Расчет на узнаваемость – проекция – может быть и достаточно определенным, и расплывчатым или многозначным. Нередко кто-то из читателей должен ее назвать – и быстро распространяется «информация», что в романе (в пушкинское время – в эпиграммме) «изображен такой-то». Проекция может быть и мнимой – достаточно слуха о ней. Это изображено в «Кабале святош»: «У нас совершенно точные сведения о том, что борзописец вас, маркиз, вывел в качестве своего героя Дон Жуана»17. Специальное сохранение имени некоего реального лица служит его шаржированию в глазах локальной аудитории: Мориц, только упоминаемый в «Собачьем сердце», был наделен чертами, известными «Пречистенке» («Он карточный шулер, это знает вся Москва. Он не может пропустить ни одной гнусной модистки»).

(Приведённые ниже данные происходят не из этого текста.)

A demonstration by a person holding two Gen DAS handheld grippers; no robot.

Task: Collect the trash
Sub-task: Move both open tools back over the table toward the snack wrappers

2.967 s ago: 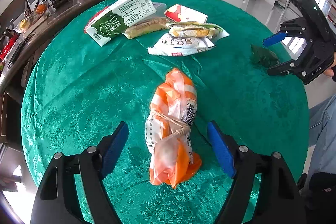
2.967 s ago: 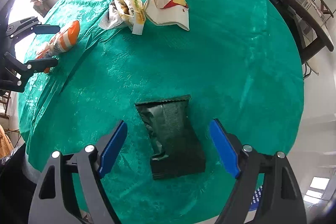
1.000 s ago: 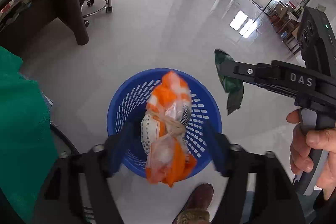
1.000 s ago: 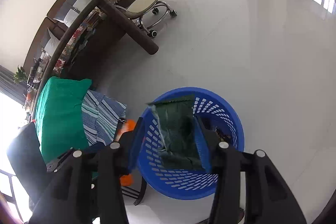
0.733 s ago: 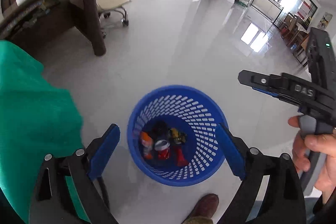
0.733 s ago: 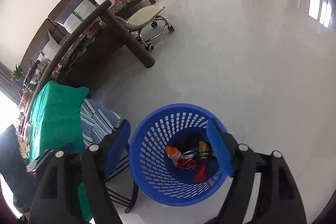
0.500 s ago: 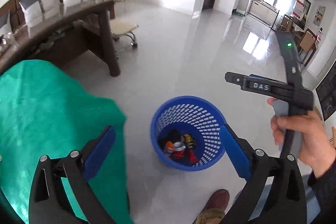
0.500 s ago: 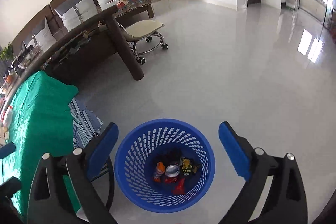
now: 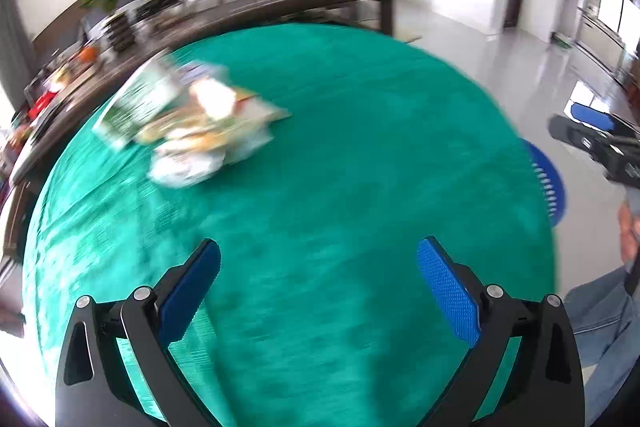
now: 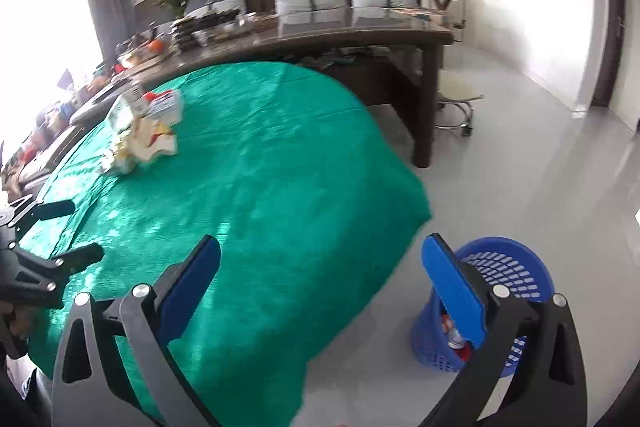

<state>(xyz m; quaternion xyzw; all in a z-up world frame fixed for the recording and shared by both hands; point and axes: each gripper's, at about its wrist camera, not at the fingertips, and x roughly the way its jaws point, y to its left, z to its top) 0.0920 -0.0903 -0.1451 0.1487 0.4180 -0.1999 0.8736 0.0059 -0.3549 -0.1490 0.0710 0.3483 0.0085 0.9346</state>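
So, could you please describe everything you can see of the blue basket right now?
The blue basket is a round plastic bin with slotted, perforated walls and a solid rim. It stands upright on the glossy grey floor, just off the edge of the table's green cloth, apparently not touching it. Some trash lies at its bottom, including what looks like a can and red pieces. In the right wrist view the open right gripper partly hides it; in the left wrist view only a sliver of wall shows past the table edge.

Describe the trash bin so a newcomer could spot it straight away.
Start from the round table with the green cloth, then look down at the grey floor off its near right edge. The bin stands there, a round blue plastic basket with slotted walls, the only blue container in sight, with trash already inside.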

Булгаков рассчитывал, что в беспощадном изображении персонажа «Белой гвардии» Шполянского узнает себя не только прототип (что и произошло), но и другие участники киевских событий зимы 1918/19 года. А Берлиоз в «Мастере и Маргарите» спроецирован на многих – Л. Авербаха, Луначарского, Михаила Кольцова – на типового советского редактора-функционера; каждому из вышеупомянутых вольно было бы узнать себя в малоприятном персонаже. Луначарский умер, а другие были казнены прежде, чем роман был дописан, но фигура Берлиоза формировалась еще в 1928 году, и полемический заряд в ней силен. Смерть Берлиоза – среди прочего акт литературной мести тем, про кого автор романа написал еще в 1924 году в автобиографии: «.. Возненавидел редакторов, ненавижу их сейчас и буду ненавидеть до конца жизни». В ранней редакции Берлиозу даже отказано автором в приличном погребении (катафалк обрушивается с моста в Москву-реку).